Proceedings get off to a flying start with a hair-raising night-in-the-forest scene, where a man furtively buries a crying baby alive. This horror is repeated several times more before the babies’ mother steps in, resolved to save her newest-born.
The best-known tale is about the innocent young girl Tejimola, whose adoring father (Adil Hussain) goes on a business trip to a distant village. He leaves her in the care of his second wife (Zerifa Wahid), whose hatred of her stepdaughter is unbounded. Her demon lover tells her how to get rid of the girl once and for all. One can plug in a modern interpretation of schizophrenia to explain the stepmother’s warped psyche (supported by Wahid’s wild eyes and laughter and her lover’s magical comings and goings), but psychology does nothing to soften the torture scenes that follow.
Before things reach this point, however, Tejimola gets an invitation to her best friend Bon’s wedding. She is being married to a large python that her batty mother (glowering actress Seema Biswas) has procured, in the hope it is really a prince in disguise ready to shower the family with riches. Taken all the way to its extreme consequences, this is one unforgettable story.
Meanwhile, the merchant-father continues on his travels and meets a sullen young woman (Urmila Mahanta) who has lived as a pariah ever since she gave birth to a vegetable the size of a cantaloupe. Now it rolls around after her wherever she goes. Is there a baby inside, the merchant wonders?
Making his debut as a film director, Hazarika offers suspenseful, mysterious storytelling always one happy step into the realm of magic. Though the tales are cleverly interwoven, they are a little too repetitive for comfort, and some of the characters are open to confusion. But the narrative still commands attention with its radically disturbing questions about motherhood.
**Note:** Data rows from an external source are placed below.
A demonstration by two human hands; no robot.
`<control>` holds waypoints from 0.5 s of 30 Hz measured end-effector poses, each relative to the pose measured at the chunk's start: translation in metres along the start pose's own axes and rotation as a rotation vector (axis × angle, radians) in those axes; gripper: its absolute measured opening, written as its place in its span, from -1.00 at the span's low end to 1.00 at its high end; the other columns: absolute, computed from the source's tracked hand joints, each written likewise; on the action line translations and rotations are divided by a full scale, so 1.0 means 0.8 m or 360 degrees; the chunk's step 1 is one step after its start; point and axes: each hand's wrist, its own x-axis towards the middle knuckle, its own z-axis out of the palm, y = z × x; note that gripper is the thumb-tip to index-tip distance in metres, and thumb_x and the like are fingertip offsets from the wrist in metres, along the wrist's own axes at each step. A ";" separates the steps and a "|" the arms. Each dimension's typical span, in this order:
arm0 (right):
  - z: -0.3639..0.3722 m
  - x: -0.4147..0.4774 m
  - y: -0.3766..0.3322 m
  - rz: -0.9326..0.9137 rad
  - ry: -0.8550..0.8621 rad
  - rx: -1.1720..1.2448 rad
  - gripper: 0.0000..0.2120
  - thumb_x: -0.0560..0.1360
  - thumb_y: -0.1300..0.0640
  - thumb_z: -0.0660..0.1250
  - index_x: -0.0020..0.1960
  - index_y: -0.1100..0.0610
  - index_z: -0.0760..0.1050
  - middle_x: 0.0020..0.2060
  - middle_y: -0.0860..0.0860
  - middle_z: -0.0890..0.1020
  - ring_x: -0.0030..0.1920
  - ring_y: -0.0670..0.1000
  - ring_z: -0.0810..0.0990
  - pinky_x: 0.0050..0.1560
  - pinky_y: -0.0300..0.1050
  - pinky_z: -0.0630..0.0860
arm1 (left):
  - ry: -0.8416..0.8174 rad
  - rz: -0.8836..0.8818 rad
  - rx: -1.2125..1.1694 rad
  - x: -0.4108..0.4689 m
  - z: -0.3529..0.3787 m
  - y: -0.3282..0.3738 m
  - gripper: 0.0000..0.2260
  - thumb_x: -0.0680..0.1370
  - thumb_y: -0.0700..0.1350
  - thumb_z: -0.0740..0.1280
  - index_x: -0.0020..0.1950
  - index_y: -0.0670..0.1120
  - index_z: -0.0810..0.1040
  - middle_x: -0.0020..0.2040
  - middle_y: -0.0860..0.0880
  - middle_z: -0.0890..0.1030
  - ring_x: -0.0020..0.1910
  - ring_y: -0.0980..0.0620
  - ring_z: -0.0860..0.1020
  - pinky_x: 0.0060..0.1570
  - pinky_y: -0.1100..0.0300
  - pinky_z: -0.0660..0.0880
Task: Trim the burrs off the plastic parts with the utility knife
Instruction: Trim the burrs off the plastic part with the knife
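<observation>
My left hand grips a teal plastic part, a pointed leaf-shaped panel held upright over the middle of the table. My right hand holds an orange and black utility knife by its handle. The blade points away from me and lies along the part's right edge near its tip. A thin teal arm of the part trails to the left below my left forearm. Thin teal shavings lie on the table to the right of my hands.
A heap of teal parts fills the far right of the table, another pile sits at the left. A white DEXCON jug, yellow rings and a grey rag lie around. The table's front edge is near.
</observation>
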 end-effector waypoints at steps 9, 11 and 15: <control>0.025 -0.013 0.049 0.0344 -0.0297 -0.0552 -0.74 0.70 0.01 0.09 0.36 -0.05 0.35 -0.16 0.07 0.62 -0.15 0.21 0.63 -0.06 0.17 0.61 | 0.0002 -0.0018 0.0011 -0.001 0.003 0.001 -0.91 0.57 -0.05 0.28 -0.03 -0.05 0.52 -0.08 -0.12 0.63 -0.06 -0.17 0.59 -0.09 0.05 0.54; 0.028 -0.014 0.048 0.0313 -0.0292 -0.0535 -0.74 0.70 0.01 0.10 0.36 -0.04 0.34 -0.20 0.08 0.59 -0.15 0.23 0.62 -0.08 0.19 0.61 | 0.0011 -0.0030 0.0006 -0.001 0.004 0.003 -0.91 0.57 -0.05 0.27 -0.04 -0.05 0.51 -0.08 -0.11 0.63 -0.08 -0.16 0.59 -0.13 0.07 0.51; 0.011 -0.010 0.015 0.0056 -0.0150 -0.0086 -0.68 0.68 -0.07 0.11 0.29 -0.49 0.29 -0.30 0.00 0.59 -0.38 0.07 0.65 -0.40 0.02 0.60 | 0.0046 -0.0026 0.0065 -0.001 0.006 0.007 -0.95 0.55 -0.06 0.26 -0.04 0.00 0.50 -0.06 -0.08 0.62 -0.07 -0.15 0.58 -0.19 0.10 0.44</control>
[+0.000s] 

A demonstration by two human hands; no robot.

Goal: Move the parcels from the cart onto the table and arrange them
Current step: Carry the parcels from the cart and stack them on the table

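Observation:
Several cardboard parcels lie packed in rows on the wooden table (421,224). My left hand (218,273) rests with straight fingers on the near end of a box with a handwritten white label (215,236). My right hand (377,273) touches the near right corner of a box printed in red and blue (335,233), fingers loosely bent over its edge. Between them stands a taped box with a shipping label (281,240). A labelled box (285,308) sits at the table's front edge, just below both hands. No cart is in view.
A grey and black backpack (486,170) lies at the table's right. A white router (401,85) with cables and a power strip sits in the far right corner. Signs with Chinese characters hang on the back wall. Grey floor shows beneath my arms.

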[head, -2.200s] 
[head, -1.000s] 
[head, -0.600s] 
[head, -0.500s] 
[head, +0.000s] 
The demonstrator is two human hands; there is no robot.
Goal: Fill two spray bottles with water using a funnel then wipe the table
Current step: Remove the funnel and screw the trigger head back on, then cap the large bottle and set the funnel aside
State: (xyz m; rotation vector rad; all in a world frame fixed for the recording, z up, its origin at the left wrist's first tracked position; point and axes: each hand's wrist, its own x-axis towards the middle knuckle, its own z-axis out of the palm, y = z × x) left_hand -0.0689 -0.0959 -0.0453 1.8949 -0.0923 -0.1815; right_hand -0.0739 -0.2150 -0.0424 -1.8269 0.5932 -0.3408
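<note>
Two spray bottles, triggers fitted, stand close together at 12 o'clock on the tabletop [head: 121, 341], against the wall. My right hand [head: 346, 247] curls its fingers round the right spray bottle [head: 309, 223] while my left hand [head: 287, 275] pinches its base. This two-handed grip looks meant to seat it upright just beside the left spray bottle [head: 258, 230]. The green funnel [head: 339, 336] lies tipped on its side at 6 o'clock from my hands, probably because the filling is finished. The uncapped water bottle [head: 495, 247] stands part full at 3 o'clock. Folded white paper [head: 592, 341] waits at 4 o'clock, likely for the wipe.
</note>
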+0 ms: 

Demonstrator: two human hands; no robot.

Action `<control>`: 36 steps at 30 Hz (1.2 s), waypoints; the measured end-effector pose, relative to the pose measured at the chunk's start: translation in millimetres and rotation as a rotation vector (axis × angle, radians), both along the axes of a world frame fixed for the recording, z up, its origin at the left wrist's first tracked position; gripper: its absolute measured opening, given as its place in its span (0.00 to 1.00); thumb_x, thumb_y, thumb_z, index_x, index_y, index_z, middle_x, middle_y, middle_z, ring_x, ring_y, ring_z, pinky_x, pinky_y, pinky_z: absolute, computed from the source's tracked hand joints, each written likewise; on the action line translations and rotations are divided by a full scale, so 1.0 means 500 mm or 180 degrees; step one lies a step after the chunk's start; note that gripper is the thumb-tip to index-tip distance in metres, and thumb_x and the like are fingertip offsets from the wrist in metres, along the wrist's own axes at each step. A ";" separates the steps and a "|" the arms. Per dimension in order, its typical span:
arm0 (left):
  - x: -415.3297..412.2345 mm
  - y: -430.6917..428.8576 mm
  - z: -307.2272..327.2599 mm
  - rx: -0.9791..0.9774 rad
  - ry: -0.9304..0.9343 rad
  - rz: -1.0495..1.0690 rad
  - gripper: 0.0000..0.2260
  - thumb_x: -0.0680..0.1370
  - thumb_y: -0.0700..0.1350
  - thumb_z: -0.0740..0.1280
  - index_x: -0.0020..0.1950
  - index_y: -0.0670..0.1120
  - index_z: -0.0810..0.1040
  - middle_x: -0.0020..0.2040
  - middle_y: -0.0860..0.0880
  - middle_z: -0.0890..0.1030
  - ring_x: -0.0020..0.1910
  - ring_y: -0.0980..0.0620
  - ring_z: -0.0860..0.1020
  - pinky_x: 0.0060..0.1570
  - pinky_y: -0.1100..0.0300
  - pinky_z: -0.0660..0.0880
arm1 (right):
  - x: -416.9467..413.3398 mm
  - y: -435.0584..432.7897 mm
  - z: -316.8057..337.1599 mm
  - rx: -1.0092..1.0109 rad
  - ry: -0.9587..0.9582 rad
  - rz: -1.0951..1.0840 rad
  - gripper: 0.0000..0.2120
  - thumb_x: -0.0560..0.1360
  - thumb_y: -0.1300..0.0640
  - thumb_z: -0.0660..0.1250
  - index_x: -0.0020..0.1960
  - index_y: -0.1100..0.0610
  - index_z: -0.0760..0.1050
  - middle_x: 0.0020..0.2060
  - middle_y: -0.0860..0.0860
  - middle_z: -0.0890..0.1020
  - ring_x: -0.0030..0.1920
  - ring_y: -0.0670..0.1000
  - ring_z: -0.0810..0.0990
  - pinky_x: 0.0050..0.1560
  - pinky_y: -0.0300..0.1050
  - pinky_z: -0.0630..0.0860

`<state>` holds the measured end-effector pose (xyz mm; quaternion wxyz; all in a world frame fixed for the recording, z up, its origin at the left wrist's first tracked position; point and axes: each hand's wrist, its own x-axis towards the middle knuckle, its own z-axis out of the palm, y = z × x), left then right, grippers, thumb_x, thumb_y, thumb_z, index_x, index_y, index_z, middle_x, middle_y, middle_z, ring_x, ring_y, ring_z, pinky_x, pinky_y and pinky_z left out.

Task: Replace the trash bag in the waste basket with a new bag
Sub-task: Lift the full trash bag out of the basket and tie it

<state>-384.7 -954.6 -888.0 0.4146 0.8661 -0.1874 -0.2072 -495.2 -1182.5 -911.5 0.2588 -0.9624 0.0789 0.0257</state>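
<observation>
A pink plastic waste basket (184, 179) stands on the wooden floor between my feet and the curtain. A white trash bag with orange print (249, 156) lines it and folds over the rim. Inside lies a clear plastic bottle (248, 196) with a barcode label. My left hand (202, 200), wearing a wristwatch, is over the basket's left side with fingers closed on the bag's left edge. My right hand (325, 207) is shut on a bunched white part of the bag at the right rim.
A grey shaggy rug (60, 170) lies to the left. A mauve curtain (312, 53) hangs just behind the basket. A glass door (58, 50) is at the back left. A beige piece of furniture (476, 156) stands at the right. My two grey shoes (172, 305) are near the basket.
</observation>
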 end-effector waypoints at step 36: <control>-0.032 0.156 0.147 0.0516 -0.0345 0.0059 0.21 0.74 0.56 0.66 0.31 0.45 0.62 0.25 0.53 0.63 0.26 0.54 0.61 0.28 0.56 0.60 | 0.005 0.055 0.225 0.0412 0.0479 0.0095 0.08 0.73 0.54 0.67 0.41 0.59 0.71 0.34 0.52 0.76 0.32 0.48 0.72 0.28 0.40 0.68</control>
One can sense the weight of prejudice in the Assamese folk tradition against women, portrayed as cruel mothers and sorceresses. Based on a popular compilation from many tribes and villages by the acclaimed writer Lakshminath Bezbaroa, there is a powerful suggestion that witchcraft is behind it all. (Just this year the state passed a bill outlawing witch-hunting in Assam.) What strengthens the film is how alongside the supernatural elements of the stories, Hazarika offers a realistic treatment of the characters, making these unearthly tales seem almost plausible.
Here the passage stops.